RQ_avg_EP(gpt_RQ, "gpt")
RQ_avg_EP(gemma_RQ, "gemma")

In [53]:
gemma_RQ_avg = pd.read_csv("../Results/gemma_RQ_avg_EP.csv")
gpt_RQ_avg = pd.read_csv("../Results/gpt_RQ_avg_EP.csv")

## JSD

### JSD between LLMS

In [54]:
# gemma_RQ_male = gemma_RQ.loc[gemma_RQ["gender"]=="male"]
# gemma_RQ_female = gemma_RQ.loc[gemma_RQ["gender"]=="female"]
# gpt_RQ_male = gpt_RQ.loc[gpt_RQ["gender"]=="male"]
# gpt_RQ_female = gpt_RQ.loc[gpt_RQ["gender"]=="female"]

LLM_JSD = []

for query in tqdm(queries["query"]):
    gpt_sentiment = np.array(gpt_OG.loc[gpt_OG["query"]==query].iloc[0][["positive", "negative", "neutral"]], dtype=float)
    gemma_sentiment = np.array(gemma_OG.loc[gemma_OG["query"]==query].iloc[0][["positive", "negative", "neutral"]], dtype=float)
    sentiment_JSD = distance.jensenshannon(gpt_sentiment, gemma_sentiment)
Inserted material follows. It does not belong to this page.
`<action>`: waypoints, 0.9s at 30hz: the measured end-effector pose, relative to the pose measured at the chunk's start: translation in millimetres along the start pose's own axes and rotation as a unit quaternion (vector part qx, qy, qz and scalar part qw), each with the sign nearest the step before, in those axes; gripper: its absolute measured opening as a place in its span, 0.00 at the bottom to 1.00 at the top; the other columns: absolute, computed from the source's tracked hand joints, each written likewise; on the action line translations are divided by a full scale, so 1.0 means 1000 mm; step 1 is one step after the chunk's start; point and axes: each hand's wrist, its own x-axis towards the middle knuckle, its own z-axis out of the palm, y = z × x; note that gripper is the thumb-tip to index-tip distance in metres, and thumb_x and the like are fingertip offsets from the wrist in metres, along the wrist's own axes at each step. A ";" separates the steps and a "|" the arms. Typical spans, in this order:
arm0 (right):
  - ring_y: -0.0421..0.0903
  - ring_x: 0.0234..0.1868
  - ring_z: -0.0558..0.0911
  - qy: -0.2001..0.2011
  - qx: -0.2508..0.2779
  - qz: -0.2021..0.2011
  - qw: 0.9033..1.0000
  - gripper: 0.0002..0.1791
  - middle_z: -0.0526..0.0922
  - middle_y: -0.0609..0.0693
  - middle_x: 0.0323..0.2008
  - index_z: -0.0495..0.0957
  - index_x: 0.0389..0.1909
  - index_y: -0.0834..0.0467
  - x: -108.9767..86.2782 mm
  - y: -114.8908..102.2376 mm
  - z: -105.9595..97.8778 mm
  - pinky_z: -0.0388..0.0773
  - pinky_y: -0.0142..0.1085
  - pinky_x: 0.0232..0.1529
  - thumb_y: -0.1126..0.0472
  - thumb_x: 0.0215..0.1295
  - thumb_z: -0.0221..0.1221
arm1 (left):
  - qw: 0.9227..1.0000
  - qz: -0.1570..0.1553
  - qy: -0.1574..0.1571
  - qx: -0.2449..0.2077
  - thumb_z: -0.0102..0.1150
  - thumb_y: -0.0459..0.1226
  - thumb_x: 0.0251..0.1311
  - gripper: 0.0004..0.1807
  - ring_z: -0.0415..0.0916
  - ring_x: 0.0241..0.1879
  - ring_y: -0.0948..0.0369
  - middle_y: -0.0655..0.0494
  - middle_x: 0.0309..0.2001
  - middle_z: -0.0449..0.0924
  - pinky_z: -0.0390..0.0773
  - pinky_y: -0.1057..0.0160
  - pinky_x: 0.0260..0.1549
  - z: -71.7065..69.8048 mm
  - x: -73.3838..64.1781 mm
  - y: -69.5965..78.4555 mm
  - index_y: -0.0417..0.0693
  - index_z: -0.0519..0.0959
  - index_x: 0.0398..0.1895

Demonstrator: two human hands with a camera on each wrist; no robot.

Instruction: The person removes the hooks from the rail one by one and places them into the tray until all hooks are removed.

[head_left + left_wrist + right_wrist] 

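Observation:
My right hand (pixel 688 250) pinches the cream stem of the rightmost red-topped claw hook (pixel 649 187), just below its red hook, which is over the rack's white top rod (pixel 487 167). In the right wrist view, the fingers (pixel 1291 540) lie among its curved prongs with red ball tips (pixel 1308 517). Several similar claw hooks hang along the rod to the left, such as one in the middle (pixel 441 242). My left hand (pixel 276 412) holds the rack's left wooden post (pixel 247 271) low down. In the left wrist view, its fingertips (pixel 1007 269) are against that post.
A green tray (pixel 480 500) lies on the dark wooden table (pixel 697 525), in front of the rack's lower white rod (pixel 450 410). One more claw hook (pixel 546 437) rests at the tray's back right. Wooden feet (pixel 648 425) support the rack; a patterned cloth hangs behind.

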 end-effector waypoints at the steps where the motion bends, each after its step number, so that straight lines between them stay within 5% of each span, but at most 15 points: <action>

    gpt_emotion = np.array(gpt_OG.loc[gpt_OG["query"]==query].iloc[0][["joy", "anger", "surprise", "disgust", "fear", "sadness", "trust", "expectations"]], dtype=float)
    gemma_emotion = np.array(gemma_OG.loc[gemma_OG["query"]==query].iloc[0][["joy", "anger", "surprise", "disgust", "fear", "sadness", "trust", "expectations"]], dtype=float)
    emotion_JSD = distance.jensenshannon(gpt_emotion, gemma_emotion)

    LLM_JSD.append([query, sentiment_JSD, emotion_JSD])

LLM_JSD_df = pd.DataFrame(LLM_JSD, columns=["query", "sentiment_JSD", "emotion_JSD"])
LLM_JSD_df.to_csv("../Results/LLM_JSD.csv", index=False)

  0%|          | 0/110 [00:00<?, ?it/s]

  p = p / np.sum(p, axis=axis, keepdims=True)


### JSD between query-response pairs

In [55]:
test = np.array(queries[["positive", "negative", "neutral"]].iloc[[0,1]])
distance.jensenshannon(test[0], test[1]) # lesser the value, higher the similarity

0.02750887863789107

In [56]:
def compute_EP_JSD(row1, row2):
    r1_sentiments = np.array(row1[["positive", "negative", "neutral"]], dtype=float)
    r2_sentiments = np.array(row2[["positive", "negative", "neutral"]], dtype=float)
    # print(r1_sentiments, r2_sentiments)
    
    r1_emotions = np.array(row1[["joy", "anger", "surprise", "disgust", "fear", "sadness", "trust", "expectations"]], dtype=float)
    r2_emotions = np.array(row2[["joy", "anger", "surprise", "disgust", "fear", "sadness", "trust", "expectations"]], dtype=float)
    
    sentiment_JSD = distance.jensenshannon(r1_sentiments, r2_sentiments)
    emotion_JSD = distance.jensenshannon(r1_emotions, r2_emotions)

    return sentiment_JSD, emotion_JSD

In [73]:
def compute_JSD(OG_resp_df, RQ_avg_df, RQ_resp_df, LLM):

    query_resp_JSD = []

    for _, row in tqdm(queries.iterrows(), total=len(queries)):
        query = row["query"]
        OG_resp = OG_resp_df.loc[OG_resp_df["query"]==query].iloc[0]
        OG_resp_JSD = compute_EP_JSD(row, OG_resp) # JSD between OG query and OG response pairs

        RQ_avg_resp = RQ_avg_df.loc[RQ_avg_df["query"]==query].iloc[0]
        RQ_avg_JSD = compute_EP_JSD(row, RQ_avg_resp) # JSD between OG query and response to reformulated query (avg of male and female versions)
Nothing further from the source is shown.